David Cameron was on form this morning at the meeting of the National Conservative Convention (a private meeting of Conservative Constituency, Area, and Regional chairmen). I particularly liked his two line demolition of most of the ideas put forward at Labour conference last week.

"The problems were caused by too much borrowing, too much spending, and too much debt. The answer last week was more borrowing, more spending, and more debt."

He also made a very powerful point in response to a (Scottish Unionist) questioner who asked what we can do to avoid the breakup of the UK in the Scottish independence referendum next year.

While the Scots have to make their own decision, he suggested it is important for the rest of the UK to say to Scotland,

"We don't want you to go"

because the United Kingdom has been a good thing for all four nations which have taken part in it: good for Scotland and good for England. We are, to coin a phrase "Better together."

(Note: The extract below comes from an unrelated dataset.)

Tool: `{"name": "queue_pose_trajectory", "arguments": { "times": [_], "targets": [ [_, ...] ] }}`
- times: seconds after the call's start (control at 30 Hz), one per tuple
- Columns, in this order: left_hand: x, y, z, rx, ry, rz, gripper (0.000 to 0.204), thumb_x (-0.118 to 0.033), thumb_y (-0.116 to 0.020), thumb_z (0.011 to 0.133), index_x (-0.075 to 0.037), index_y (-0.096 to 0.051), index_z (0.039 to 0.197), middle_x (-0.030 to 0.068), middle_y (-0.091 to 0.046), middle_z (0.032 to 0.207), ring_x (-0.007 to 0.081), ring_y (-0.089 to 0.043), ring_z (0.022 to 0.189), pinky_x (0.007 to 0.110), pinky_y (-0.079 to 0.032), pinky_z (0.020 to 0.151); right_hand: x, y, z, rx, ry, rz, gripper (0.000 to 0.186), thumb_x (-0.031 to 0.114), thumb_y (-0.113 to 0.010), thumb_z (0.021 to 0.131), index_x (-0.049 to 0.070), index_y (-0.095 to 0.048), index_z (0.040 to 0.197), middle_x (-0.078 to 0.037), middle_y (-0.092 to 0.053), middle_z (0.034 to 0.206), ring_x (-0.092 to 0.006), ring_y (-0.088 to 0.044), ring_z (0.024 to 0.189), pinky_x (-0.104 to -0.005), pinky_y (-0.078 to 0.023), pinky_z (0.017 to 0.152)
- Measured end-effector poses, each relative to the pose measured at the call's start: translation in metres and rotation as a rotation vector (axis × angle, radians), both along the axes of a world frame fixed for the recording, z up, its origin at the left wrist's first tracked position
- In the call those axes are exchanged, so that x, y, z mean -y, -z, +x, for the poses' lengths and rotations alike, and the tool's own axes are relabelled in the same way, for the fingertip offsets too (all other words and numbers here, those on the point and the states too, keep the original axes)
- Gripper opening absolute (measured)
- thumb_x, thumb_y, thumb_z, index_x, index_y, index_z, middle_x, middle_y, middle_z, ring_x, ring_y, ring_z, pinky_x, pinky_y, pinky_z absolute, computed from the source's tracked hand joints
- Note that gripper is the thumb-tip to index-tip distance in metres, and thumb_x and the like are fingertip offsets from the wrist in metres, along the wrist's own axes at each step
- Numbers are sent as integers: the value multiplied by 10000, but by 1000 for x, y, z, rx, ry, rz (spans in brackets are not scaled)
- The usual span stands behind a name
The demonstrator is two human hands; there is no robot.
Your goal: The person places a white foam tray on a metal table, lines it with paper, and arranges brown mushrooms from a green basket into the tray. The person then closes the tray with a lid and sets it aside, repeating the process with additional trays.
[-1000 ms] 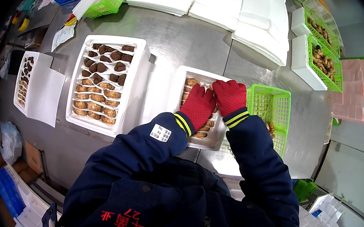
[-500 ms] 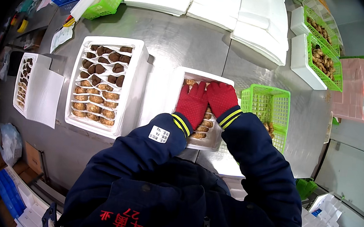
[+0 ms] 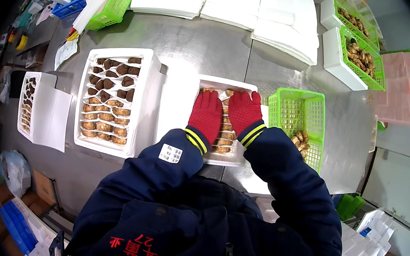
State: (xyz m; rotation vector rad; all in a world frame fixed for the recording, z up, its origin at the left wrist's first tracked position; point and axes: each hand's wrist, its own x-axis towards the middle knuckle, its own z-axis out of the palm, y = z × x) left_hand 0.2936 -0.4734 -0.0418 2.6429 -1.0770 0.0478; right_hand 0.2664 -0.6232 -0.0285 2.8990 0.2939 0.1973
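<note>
A white foam box on the steel table holds rows of tan mushrooms with white liner paper between them. My left hand, in a red dotted glove, lies over the box's left side, its fingers stretched toward the far end. Over the right side of the box lies my right hand, gloved the same way, fingers extended near the far right corner. Both hands look open, and I see nothing held in them. Their fingertips rest on the contents or paper; what lies under the palms is hidden.
Right of the box stands a green basket with a few mushrooms. A larger foam box of dark and tan mushrooms stands left, beyond it a smaller foam box. White sheets lie stacked at the back; filled green baskets stand far right.
My hands have moved apart. The left shifted slightly left and its fingers straightened; the right moved off the middle, uncovering more mushrooms between them. The whole view shifted slightly.
</note>
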Motion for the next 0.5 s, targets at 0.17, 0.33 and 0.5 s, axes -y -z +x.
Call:
{"name": "queue_pose_trajectory", "arguments": {
  "times": [0.17,0.33,0.5],
  "targets": [
    [-4,9,1,-47,42,-21,410,-93,-474,815,28,-516,1205,211,-496,1273,360,-448,1207,451,-325,1049,6,-5,-1,-67,-59,96,195,161,-528,765,79,-661,882,-89,-621,885,-261,-542,940,-496,-345,915],
    [-69,-44,27,-108,-175,-524,344,-32,-516,868,-20,-533,1211,187,-557,1207,339,-518,1142,379,-419,978,36,-48,-29,194,73,591,393,100,-539,762,43,-567,1151,-149,-602,1146,-338,-581,991,-425,-461,853],
    [-92,-25,19,-74,-242,-411,412,-142,-594,873,15,-492,1241,224,-498,1279,373,-502,1153,417,-423,968,25,-32,-68,-4,375,1124,444,161,-607,843,22,-494,1250,-204,-530,1237,-353,-506,1145,-404,-416,962]
  ]
}}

It was a brave decision to start the conference with a moving tribute to the late Baroness Thatcher - it seems such a long time since her death that it feels strange to realise that she died earlier this year. I thought when it closed "Now follow that" and it could easily have made the rest of the opening session into an anticlimax.

In the event, Grant Shapps managed to avoid this by linking a lot of his own speech into things Mrs Thatcher had made possible and things she believed.

Defence Secretary Philip Hammond reacted with calm unflappability when one gentleman grabbed a microphone during his speech and started shouting at the minister. Hammond calmly offered to meet him after the session. After a shouting for a more moments the protestor stalked out of the hall, followed by a mob of journalists and paparazzi, while 99% of the people in the hall quietly returned to listening to the secretary of state's speech.

I thought this illustrated one difference between the Conservatives and Labour. Last time someone did something similar to a Labour cabinet minister at their party conference -  I seem to recall that it was a concentration camp survivor called Walter Wolfgang - he was not just thrown out but arrested. Under the prevention of terrorism act I think, though he wasn't charged. Since he had accused the Labour Foreign secretary of making untrue statements about Iraq, they could probably have made a better case under section 2 of the official secrets act. But certainly no case under the libel laws, under which truth is a defence!

After speeches from the leaders of Britain's MEPs, the session finished with William Hague who gave a tour de force of foreign policy, including a description of the British initiative to outlaw the use of rape and sexual violence as a weapon of war.